Work item => Among the entries, find the lines with the string "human" and report them.

Information given =>
+ + + + + + +
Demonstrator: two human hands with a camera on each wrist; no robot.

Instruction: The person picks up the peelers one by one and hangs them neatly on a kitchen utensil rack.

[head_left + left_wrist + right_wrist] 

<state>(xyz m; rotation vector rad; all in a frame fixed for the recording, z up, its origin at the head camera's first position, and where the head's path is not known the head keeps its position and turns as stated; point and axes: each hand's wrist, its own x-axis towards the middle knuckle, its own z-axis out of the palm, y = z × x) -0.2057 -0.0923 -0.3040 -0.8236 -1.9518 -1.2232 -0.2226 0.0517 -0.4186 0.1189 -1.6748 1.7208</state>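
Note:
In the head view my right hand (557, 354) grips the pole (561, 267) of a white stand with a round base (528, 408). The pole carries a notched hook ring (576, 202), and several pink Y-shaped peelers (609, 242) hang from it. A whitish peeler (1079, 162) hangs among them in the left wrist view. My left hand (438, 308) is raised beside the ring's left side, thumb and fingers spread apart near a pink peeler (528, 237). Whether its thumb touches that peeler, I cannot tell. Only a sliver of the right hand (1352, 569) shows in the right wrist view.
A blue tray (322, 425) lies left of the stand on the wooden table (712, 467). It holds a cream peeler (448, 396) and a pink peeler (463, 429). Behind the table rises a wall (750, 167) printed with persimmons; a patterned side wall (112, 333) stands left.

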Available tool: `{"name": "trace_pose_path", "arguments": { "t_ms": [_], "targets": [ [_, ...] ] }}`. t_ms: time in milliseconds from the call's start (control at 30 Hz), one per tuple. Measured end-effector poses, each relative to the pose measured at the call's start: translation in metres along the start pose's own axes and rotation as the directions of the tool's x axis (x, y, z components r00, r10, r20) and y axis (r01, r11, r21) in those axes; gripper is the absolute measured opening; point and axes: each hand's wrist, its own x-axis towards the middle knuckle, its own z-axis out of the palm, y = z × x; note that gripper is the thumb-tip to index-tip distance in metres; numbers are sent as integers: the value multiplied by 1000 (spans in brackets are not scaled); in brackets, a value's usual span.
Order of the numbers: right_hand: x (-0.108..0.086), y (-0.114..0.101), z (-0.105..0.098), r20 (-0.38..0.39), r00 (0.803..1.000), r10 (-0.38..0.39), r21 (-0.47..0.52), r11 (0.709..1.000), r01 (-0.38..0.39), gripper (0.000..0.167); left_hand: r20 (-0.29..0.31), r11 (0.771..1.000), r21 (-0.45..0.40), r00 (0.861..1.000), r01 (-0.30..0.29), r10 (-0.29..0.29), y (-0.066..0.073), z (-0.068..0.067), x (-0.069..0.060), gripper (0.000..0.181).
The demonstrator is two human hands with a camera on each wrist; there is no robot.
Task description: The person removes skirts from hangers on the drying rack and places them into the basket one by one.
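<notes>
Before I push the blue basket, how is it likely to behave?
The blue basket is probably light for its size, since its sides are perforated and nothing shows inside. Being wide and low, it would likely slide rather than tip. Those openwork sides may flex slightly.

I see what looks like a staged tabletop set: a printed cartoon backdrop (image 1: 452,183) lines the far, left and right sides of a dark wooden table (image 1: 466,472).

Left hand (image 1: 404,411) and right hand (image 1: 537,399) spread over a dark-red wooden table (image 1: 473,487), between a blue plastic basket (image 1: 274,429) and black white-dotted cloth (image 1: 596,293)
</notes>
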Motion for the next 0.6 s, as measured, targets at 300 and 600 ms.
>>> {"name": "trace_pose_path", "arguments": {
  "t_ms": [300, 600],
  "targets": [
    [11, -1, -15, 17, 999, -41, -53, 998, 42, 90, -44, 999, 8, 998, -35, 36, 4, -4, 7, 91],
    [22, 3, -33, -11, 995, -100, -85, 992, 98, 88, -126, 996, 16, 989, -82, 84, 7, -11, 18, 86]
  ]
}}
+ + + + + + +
Output for this task =>
Demonstrator: two human hands with a camera on each wrist; no robot.
The demonstrator is two human hands with a camera on each wrist; there is no robot.

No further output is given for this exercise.